We have several CCRs and noticed small levels of packet loss (anywhere from 0.3% upwards of 2%) whenever CPU utilization is above 5%.
One thing we noticed is the only scenario the packet loss doesn’t happen is when the CCR is using Fast Path for all its traffic. If Fast Path is disabled (firewall rules, QoS, etc) the packet loss will happen at pretty much any CPU level, starting at about 5% CPU, even with Fasttracking all connections.
Typically such levels of packet loss wouldn’t be such a huge deal, but when you have 3 or more CCRs making up the backbone of your network and packets going through all of them give you collectively 2%+ packet loss that’s a big problem for us.
Does anyone know why this micro packet loss happens? Is there a way to even avoid it?
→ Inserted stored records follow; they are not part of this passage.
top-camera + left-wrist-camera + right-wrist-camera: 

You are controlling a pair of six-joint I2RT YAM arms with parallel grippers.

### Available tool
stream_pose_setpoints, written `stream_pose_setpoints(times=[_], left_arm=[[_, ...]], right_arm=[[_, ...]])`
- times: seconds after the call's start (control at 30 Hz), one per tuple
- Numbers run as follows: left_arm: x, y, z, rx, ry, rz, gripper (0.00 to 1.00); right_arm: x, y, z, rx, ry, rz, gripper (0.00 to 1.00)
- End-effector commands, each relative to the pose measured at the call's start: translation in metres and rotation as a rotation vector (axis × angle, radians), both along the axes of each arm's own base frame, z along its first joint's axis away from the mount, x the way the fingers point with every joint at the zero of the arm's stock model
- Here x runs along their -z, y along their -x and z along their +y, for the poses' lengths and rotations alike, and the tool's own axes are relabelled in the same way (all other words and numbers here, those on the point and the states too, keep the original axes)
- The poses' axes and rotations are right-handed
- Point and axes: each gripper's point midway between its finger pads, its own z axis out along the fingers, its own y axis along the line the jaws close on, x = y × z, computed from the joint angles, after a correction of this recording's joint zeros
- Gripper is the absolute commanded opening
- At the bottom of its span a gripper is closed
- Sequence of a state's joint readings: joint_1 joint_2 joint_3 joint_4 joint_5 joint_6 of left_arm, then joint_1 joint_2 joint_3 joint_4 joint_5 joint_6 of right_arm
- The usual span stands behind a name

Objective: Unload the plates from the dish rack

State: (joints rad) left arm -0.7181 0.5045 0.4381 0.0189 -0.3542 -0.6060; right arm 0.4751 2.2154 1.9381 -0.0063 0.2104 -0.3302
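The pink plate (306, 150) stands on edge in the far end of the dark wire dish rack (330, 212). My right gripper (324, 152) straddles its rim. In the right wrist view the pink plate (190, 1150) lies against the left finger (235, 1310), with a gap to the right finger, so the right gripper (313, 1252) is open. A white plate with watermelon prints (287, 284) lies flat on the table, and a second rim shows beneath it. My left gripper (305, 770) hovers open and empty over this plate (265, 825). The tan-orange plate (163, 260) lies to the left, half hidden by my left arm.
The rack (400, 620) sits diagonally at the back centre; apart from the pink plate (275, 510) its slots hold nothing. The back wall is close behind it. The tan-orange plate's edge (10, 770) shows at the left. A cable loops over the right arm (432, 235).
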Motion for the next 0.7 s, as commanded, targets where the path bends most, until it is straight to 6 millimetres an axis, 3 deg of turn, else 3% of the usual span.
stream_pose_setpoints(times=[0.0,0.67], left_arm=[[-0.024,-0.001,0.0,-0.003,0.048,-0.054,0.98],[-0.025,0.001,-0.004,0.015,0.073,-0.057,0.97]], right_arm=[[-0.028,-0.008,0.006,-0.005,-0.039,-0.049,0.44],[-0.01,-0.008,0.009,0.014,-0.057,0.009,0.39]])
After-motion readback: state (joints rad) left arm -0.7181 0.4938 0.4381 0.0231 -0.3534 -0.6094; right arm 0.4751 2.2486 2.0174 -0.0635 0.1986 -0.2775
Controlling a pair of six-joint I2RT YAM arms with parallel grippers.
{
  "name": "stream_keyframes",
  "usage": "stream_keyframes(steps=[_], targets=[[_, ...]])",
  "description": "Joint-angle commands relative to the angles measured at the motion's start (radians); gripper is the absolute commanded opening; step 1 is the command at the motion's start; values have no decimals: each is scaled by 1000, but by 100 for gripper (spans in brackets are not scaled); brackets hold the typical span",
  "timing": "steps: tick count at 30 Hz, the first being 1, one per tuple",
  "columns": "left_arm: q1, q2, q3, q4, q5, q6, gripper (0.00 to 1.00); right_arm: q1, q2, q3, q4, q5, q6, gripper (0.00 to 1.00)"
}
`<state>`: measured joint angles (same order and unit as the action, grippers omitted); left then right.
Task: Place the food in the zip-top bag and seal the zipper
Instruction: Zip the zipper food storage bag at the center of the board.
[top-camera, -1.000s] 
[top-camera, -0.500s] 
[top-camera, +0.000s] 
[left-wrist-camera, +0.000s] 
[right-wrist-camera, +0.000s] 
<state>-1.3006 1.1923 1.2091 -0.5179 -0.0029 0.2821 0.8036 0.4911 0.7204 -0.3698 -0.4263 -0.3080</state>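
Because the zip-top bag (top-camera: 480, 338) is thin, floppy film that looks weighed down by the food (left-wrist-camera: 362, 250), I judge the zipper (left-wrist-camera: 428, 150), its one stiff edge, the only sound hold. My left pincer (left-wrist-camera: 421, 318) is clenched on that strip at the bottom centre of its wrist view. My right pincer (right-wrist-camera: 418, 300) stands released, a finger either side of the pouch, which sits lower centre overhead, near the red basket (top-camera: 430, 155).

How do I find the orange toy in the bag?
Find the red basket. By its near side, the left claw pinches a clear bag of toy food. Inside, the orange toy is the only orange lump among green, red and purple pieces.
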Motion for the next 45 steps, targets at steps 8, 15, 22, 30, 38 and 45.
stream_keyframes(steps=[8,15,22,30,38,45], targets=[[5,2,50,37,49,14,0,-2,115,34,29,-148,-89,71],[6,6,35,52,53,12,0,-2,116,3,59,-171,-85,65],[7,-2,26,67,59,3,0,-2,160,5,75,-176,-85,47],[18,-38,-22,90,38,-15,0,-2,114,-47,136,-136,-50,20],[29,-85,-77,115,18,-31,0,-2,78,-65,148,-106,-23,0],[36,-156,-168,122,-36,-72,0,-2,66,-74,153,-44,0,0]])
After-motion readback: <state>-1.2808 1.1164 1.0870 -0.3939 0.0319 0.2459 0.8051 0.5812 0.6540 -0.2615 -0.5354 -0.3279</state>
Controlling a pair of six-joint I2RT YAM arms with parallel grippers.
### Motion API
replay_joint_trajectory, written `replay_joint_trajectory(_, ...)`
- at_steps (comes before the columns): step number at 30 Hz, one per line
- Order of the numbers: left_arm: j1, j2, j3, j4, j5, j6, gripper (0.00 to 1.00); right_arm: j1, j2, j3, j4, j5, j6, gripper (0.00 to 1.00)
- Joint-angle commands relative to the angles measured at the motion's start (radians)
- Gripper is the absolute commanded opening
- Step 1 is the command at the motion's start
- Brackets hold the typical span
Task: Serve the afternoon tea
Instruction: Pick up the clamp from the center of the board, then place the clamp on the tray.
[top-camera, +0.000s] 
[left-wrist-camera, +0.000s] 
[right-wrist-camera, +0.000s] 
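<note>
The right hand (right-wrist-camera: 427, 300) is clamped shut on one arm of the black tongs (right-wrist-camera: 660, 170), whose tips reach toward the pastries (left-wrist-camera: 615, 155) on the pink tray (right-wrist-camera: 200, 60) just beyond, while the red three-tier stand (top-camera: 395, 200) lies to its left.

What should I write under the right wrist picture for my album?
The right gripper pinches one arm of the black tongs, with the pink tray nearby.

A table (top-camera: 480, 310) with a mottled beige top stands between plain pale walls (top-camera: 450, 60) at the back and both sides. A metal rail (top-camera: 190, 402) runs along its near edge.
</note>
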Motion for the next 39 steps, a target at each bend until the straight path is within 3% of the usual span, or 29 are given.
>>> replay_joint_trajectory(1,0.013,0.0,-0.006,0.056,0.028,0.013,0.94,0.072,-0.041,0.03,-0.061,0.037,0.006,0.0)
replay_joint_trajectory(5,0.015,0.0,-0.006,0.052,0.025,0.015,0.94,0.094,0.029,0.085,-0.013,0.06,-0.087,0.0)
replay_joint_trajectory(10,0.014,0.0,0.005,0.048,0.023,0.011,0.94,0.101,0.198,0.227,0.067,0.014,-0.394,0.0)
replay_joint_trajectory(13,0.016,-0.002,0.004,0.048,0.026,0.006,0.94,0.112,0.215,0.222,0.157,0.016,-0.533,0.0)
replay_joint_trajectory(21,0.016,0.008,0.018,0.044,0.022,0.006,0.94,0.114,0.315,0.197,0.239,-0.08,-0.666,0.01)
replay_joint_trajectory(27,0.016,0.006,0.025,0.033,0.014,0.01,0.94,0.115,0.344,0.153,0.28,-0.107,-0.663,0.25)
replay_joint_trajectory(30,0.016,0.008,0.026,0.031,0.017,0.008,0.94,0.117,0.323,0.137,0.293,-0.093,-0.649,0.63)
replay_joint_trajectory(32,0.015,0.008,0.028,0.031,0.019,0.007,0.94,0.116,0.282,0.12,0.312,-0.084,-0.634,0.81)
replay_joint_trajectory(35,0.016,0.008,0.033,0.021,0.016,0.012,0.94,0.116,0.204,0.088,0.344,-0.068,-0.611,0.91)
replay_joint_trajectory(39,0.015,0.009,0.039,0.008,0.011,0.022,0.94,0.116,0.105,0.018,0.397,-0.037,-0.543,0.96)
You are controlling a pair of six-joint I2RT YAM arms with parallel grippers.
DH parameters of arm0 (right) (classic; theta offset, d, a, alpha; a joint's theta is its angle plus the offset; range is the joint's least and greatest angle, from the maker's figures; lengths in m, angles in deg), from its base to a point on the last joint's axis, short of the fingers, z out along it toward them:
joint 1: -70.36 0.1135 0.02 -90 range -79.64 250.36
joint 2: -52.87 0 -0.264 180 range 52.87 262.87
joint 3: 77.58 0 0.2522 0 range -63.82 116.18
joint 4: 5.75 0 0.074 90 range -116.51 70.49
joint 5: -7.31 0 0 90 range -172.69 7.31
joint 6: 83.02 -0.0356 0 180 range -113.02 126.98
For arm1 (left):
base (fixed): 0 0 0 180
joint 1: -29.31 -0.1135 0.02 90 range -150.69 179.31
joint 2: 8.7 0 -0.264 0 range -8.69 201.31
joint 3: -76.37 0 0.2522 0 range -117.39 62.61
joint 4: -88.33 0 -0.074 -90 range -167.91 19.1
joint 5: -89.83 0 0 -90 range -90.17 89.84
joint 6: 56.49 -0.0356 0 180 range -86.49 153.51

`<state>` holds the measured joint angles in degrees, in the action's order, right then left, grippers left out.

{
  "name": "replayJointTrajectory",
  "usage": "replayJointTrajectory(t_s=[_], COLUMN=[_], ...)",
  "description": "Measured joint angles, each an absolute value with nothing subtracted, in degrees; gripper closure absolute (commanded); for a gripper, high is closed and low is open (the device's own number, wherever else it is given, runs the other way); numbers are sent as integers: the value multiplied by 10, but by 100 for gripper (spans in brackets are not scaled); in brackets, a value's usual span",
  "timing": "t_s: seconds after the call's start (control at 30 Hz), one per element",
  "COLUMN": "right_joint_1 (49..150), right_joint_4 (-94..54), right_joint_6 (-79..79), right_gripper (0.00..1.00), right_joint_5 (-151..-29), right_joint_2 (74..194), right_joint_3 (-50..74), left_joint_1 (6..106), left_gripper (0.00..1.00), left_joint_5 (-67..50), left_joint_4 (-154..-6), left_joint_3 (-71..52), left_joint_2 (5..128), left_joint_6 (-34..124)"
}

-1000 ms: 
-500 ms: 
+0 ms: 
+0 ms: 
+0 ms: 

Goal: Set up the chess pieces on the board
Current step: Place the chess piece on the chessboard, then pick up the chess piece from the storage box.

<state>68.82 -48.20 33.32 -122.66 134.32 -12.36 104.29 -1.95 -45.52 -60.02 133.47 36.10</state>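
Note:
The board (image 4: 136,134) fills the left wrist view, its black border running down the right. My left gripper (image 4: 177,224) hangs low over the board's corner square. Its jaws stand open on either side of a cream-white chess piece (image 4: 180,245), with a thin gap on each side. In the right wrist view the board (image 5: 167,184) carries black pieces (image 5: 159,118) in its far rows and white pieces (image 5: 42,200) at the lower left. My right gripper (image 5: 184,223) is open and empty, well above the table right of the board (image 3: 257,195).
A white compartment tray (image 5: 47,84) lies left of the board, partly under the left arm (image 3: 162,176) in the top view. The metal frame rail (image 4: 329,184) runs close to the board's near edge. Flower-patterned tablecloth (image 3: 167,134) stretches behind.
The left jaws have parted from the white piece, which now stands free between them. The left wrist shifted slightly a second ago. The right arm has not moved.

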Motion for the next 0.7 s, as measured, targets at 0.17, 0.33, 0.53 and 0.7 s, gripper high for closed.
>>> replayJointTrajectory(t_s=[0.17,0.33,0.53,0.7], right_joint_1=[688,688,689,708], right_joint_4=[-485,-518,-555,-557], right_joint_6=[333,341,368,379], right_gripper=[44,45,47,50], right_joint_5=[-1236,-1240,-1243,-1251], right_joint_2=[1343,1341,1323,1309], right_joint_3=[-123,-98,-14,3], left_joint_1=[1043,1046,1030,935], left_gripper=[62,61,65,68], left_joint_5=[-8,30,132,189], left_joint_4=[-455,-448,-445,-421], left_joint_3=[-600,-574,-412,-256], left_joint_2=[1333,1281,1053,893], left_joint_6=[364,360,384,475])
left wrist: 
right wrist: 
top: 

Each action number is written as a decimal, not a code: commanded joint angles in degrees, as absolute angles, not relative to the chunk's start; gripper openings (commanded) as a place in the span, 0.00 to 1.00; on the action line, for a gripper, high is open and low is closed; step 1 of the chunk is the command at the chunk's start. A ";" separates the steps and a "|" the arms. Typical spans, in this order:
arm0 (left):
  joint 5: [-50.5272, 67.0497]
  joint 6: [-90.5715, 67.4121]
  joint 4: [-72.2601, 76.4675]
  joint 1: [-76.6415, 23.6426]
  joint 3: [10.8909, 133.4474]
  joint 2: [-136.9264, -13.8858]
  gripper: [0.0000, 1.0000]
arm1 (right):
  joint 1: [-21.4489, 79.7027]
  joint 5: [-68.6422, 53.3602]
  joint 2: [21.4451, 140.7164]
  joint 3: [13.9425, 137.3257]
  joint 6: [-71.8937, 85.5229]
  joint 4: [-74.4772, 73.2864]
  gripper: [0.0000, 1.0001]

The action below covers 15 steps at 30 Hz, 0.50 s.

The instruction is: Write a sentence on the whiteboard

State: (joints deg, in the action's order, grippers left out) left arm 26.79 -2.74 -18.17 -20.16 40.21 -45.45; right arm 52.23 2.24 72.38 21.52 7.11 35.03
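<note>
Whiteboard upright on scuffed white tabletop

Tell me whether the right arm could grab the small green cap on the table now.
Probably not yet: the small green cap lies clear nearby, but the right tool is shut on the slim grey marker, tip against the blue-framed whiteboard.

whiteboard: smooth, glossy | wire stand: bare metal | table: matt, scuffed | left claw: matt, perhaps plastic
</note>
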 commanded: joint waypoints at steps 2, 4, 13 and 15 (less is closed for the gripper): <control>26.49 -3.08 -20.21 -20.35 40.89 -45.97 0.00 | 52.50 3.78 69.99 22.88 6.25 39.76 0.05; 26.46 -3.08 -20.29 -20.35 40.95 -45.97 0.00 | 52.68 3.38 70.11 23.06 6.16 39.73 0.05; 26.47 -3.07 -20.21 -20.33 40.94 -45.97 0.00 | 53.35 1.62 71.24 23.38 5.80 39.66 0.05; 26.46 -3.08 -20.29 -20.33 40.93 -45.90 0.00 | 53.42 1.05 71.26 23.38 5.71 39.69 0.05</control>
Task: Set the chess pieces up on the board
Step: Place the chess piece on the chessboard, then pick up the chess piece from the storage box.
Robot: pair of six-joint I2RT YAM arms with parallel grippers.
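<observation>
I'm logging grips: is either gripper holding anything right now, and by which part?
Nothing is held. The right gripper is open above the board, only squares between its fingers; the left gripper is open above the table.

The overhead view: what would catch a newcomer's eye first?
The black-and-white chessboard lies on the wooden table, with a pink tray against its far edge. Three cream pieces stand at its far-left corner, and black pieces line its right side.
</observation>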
To give you some more info, we even tried a CCR that had Fast Path enabled and 1-2% CPU at 0% packet loss and simply adding a firewall rule for
ip firewall filter add chain=forward action=fasttrack-connection
Under System->Resources->CPU, see whether a specific CPU is hitting 100% at the time of the packet loss
The biggest challenge with the CCR’s is that they have a large number of relatively weak CPUs, so a single CPU can get overloaded well before the entire unit does. Usually this is because something is configured in a way that is not optimal for multi-threading, and there is often a different configuration that will work that is more friendly for multi-threading.
From checking the logs this might indeed be the problem (the current RouterOS version doesn’t support this, I’m yet to update it).
Also, I noticed that disabling IP Flow in this CCR (1016) reduced CPU usage from ~20% to ~15%, while on another CCR (1072) enabling it had no notable change in the CPU which was still at 1-2%, both with about the same amount of traffic.
Additionally, this CCR had no firewall nor queues up and had Fast Path enabled for all its traffic. The only configurations are VLANs, bridges, bonding, and OSPF routing.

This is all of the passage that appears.